Source data
>>>>>
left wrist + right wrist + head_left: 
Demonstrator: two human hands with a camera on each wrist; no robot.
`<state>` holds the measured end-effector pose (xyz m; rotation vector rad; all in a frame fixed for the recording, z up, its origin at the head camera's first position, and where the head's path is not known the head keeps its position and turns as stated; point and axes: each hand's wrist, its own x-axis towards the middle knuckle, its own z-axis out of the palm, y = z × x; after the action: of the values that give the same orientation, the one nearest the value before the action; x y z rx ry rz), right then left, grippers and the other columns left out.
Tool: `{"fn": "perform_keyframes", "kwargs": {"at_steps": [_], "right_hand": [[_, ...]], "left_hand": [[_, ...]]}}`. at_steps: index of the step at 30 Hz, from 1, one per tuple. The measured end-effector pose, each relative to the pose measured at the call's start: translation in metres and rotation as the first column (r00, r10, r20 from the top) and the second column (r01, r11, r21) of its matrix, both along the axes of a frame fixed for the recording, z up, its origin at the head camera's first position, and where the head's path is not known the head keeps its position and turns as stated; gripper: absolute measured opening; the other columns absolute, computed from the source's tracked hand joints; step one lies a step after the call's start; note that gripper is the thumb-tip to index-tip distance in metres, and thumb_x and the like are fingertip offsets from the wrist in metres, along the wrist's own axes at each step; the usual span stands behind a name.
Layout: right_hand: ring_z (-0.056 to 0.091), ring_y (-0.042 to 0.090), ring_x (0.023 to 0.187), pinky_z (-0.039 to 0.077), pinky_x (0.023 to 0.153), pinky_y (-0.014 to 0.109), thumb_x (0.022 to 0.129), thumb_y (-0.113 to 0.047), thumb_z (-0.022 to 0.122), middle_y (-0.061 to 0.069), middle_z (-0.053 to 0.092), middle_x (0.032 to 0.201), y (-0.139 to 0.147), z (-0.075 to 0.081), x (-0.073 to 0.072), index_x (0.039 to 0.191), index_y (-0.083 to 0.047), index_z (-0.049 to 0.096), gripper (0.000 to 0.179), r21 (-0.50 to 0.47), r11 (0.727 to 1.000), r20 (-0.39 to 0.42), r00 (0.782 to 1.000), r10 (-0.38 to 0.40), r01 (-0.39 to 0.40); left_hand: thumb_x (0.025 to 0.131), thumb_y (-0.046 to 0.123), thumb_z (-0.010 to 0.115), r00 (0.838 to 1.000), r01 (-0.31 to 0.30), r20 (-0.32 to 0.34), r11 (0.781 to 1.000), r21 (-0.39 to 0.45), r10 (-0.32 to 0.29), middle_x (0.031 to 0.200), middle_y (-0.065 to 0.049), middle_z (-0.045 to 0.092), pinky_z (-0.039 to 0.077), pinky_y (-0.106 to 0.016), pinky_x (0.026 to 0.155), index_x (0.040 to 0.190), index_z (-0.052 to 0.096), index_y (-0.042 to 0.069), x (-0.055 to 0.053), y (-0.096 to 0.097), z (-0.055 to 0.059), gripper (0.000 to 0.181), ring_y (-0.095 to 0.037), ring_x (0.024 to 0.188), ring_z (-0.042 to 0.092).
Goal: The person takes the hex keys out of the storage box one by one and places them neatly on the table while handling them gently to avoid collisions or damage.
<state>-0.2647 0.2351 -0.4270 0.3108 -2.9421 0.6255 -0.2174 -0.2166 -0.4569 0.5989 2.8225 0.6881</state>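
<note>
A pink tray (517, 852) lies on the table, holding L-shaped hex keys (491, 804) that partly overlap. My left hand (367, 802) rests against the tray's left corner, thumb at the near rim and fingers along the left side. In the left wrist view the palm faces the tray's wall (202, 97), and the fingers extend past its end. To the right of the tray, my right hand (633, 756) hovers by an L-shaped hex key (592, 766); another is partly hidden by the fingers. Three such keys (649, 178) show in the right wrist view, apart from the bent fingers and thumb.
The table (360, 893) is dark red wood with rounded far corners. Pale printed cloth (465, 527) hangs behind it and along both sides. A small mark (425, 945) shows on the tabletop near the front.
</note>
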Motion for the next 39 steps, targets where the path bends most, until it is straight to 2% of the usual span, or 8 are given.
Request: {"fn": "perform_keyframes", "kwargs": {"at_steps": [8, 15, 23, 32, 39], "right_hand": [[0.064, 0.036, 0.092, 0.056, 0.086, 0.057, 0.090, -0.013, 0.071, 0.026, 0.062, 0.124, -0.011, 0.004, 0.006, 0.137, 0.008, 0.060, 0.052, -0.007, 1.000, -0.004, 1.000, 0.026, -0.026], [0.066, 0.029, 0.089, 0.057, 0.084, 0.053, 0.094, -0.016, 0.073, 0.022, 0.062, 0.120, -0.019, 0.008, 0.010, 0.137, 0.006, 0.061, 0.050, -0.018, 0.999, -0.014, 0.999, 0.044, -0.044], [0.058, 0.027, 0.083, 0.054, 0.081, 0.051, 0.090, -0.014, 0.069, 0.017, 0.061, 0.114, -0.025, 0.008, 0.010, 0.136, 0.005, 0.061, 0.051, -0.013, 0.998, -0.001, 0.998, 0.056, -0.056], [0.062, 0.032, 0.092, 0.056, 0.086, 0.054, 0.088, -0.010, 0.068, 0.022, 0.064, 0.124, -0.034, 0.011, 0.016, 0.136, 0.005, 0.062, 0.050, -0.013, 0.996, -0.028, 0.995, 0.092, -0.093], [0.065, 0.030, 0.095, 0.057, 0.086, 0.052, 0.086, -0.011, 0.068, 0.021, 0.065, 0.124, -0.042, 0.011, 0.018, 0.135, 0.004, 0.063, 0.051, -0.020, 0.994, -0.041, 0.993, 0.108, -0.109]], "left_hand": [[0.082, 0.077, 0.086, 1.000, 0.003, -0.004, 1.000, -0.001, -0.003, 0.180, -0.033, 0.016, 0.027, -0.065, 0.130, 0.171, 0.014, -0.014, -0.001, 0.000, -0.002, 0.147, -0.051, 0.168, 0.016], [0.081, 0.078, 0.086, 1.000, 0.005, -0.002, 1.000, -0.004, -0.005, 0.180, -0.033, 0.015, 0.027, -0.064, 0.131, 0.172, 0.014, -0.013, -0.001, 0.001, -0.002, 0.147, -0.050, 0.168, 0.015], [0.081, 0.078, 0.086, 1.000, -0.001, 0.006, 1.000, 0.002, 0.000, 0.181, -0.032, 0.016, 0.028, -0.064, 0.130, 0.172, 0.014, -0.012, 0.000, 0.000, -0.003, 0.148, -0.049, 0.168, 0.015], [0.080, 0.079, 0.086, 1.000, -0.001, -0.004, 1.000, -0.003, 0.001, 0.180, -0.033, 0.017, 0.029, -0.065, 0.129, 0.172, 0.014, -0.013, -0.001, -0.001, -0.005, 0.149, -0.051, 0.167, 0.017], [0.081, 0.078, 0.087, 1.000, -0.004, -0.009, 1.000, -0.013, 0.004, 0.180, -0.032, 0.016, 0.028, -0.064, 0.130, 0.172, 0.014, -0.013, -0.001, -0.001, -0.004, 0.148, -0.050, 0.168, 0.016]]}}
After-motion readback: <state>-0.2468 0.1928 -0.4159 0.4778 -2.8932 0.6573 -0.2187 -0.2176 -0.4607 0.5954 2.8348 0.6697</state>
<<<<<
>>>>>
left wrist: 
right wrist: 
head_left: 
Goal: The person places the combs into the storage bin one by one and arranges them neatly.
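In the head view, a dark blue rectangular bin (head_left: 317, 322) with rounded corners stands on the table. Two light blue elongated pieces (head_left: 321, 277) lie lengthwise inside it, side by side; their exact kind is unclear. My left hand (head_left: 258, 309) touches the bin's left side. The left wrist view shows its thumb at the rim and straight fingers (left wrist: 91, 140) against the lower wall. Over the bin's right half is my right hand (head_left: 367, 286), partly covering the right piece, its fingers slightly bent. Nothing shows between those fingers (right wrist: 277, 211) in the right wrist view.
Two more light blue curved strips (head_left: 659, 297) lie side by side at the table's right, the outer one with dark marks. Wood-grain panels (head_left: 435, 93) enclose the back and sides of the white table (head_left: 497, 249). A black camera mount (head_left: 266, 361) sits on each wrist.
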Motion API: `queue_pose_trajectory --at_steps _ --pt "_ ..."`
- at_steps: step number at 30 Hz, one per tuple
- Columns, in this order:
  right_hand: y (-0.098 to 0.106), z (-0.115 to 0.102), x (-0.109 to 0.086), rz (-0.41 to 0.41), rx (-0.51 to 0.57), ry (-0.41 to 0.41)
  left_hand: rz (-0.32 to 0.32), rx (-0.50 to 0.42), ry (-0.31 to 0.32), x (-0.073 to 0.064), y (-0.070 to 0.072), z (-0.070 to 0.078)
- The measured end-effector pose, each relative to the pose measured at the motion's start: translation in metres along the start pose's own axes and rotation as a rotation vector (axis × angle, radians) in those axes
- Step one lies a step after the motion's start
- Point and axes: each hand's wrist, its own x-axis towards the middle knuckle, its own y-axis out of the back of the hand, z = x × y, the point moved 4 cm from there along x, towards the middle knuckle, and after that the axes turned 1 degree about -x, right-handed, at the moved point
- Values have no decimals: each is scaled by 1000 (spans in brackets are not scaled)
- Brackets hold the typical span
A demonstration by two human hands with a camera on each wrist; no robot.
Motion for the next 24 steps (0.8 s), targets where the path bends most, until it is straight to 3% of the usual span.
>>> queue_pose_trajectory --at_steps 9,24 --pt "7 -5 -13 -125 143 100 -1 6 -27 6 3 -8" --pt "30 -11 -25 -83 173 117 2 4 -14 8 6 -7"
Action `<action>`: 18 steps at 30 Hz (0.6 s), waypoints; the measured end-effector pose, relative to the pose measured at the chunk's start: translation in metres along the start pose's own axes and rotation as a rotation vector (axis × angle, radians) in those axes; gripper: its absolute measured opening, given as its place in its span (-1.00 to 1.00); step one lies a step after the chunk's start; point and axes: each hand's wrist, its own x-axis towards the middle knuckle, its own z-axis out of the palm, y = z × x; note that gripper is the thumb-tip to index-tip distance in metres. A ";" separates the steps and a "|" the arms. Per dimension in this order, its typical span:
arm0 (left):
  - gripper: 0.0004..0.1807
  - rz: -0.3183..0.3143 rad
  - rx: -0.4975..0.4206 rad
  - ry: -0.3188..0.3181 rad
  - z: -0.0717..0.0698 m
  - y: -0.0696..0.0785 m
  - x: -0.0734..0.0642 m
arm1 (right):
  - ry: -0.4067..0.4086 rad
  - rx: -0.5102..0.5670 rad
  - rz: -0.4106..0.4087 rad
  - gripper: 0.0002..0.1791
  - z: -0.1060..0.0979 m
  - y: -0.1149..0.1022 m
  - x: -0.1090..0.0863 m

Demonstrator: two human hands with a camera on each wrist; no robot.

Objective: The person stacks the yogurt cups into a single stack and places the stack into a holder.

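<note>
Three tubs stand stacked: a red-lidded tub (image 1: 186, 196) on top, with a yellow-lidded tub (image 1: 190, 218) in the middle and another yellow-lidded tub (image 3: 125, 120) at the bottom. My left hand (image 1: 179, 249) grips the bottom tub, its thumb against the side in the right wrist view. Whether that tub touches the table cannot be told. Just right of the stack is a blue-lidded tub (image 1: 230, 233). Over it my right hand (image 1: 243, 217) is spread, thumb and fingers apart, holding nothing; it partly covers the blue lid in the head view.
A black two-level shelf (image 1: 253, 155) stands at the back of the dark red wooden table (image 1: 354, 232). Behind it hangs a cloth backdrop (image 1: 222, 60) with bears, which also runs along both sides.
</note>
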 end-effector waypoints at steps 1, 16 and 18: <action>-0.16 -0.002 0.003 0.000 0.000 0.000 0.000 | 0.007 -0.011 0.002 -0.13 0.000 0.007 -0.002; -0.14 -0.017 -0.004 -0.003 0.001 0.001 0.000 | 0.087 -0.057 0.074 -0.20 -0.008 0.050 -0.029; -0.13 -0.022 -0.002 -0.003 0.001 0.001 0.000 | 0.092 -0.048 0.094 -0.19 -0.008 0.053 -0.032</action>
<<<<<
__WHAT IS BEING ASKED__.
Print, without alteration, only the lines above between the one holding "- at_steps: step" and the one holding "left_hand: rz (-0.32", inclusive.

__RESPONSE AREA__.
- at_steps: step number at 30 Hz, one per tuple
- Columns, in this order:
  right_hand: y (-0.098 to 0.106), z (-0.115 to 0.102), x (-0.109 to 0.086), rz (-0.41 to 0.41), rx (-0.51 to 0.57), ry (-0.41 to 0.41)
  left_hand: rz (-0.32 to 0.32), rx (-0.50 to 0.42), ry (-0.31 to 0.32), x (-0.073 to 0.064), y (-0.070 to 0.072), z (-0.070 to 0.078)

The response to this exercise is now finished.